Below are some records; quote exactly the lines from the one that contains "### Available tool" through the one that contains "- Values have", inclusive, and no others.

(Records from a data collection)
☆ ☆ ☆ ☆ ☆
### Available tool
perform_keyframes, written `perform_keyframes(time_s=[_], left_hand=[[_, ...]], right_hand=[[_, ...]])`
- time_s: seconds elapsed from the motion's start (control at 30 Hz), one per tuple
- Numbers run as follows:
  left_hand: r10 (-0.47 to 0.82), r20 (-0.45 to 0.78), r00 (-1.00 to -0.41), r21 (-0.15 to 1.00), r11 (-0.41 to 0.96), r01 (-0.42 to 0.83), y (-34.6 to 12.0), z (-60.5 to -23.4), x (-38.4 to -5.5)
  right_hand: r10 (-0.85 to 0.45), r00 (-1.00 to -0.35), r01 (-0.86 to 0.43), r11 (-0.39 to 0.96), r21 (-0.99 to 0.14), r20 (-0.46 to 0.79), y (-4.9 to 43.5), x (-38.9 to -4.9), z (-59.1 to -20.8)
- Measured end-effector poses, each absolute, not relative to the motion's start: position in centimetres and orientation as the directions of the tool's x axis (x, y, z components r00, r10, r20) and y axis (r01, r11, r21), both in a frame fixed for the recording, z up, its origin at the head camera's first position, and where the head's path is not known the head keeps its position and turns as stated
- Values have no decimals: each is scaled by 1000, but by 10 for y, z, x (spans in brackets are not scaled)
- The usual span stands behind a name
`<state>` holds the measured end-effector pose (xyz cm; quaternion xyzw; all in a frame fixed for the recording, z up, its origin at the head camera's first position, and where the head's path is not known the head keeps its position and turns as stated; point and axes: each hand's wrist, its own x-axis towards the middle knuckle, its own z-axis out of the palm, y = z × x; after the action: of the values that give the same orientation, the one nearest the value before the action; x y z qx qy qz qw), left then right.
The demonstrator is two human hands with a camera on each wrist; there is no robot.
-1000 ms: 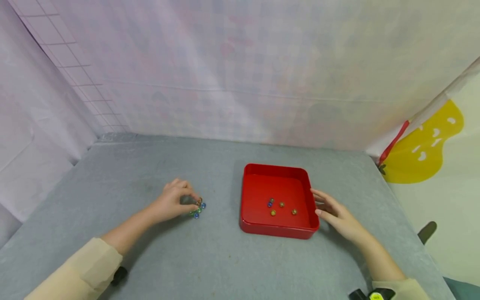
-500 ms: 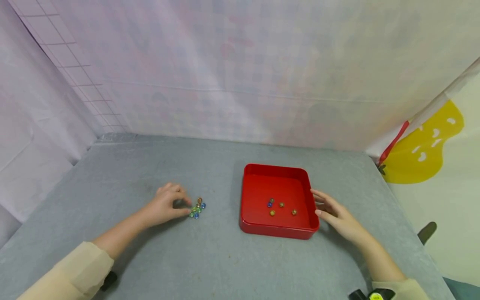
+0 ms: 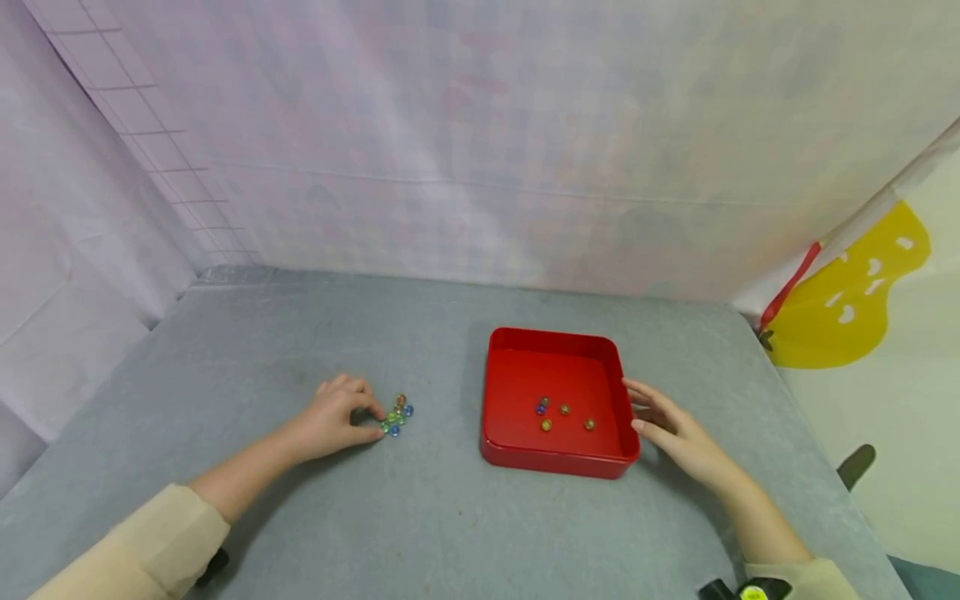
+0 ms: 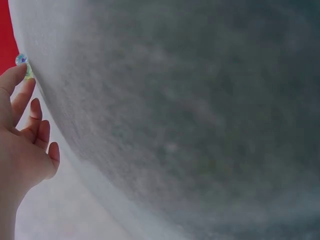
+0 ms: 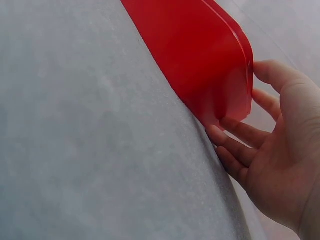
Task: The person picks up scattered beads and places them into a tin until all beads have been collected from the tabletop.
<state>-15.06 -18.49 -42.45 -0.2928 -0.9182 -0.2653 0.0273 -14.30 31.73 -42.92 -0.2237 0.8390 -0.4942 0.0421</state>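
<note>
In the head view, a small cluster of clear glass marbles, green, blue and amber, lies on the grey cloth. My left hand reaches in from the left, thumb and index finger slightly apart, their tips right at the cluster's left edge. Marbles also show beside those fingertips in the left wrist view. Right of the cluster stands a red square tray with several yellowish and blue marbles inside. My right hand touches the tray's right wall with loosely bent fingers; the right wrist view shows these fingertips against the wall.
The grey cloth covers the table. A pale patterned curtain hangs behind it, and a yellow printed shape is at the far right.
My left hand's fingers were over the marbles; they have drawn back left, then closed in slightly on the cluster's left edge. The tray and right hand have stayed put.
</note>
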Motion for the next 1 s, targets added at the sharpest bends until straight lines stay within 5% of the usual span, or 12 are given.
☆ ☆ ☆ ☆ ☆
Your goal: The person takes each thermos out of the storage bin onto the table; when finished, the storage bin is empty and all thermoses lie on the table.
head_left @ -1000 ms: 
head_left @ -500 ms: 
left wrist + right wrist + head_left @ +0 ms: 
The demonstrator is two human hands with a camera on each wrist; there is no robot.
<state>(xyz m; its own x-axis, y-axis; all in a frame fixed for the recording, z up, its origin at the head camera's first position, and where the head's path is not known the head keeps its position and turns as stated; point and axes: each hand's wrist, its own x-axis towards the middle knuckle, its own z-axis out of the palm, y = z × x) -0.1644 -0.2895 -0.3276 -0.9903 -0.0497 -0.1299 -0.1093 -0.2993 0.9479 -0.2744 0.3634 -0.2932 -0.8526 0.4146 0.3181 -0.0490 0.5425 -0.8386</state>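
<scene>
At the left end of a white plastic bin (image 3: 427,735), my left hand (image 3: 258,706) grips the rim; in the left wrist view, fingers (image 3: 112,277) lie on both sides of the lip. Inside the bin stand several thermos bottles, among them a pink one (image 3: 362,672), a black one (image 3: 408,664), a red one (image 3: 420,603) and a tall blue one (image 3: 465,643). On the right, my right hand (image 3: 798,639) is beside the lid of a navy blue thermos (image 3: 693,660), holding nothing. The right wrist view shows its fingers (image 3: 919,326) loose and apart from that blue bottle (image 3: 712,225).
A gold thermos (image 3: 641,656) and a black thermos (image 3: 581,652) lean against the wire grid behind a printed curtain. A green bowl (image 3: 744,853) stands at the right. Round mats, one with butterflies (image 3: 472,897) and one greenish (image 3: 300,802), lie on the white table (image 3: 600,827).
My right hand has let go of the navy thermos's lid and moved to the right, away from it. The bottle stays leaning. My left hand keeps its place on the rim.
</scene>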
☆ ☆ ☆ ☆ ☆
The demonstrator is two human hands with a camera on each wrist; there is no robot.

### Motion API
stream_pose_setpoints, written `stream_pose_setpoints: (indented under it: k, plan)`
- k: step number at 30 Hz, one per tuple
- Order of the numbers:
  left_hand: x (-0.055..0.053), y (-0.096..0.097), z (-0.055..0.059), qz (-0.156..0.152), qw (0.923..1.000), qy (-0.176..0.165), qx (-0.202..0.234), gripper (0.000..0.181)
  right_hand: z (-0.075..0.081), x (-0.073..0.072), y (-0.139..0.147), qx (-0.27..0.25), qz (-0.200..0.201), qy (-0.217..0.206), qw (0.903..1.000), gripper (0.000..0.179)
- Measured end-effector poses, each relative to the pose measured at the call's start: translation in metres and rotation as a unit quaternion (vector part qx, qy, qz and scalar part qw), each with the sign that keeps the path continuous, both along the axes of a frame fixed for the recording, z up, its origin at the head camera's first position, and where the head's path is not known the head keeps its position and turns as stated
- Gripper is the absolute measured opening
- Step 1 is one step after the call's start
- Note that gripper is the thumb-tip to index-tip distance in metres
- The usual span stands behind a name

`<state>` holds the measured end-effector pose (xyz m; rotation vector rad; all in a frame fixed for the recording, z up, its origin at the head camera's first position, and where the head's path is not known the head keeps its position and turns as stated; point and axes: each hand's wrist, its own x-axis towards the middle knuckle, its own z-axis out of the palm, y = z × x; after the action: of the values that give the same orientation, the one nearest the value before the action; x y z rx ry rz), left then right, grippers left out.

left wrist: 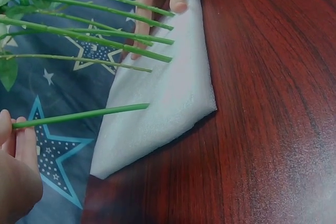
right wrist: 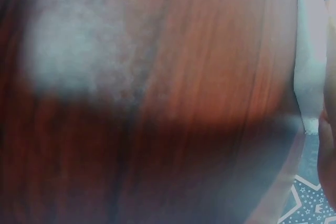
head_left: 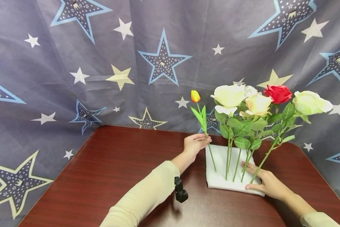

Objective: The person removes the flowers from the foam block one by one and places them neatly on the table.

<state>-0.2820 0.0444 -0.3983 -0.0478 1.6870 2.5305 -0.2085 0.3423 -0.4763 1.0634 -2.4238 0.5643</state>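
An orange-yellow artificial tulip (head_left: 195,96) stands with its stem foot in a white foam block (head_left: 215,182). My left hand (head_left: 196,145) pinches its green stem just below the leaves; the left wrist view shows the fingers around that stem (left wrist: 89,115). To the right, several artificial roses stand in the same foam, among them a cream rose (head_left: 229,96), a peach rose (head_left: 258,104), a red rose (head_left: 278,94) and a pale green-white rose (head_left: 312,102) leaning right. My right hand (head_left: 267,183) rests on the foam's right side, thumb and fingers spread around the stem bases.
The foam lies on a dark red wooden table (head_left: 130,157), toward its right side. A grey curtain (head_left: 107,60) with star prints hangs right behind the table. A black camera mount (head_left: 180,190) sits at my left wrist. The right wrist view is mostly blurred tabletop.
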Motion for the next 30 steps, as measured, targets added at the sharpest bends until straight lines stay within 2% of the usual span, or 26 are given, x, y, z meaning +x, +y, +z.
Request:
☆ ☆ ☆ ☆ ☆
=== Result for this exercise ===
### Available tool
perform_keyframes, written `perform_keyframes(time_s=[_], left_hand=[[_, ...]], right_hand=[[_, ...]])`
- time_s: seconds elapsed from the motion's start (control at 30 Hz), one per tuple
- Numbers run as follows:
  left_hand: r10 (-0.47 to 0.82), r20 (-0.45 to 0.78), r00 (-1.00 to -0.41), r21 (-0.15 to 1.00), r11 (-0.41 to 0.96), r01 (-0.42 to 0.83), y (-34.6 to 12.0), z (-60.5 to -23.4), x (-38.4 to -5.5)
  right_hand: r10 (-0.85 to 0.45), r00 (-1.00 to -0.35), r01 (-0.86 to 0.43), r11 (-0.39 to 0.96), r21 (-0.99 to 0.14), r20 (-0.46 to 0.79), y (-4.9 to 43.5), x (-38.9 to -4.9), z (-59.1 to -20.8)
- Measured end-effector poses, each absolute, not relative to the motion's start: position in centimetres and orientation as the directions of the tool's x axis (x, y, z components r00, r10, r20) and y axis (r01, r11, r21), both in a frame fixed for the recording, z up, its origin at the head camera's first position, and where the head's path is not known the head keeps its position and turns as stated
- Values have no decimals: each is scaled by 1000, but by 10 for y, z, x (spans in brackets are not scaled)

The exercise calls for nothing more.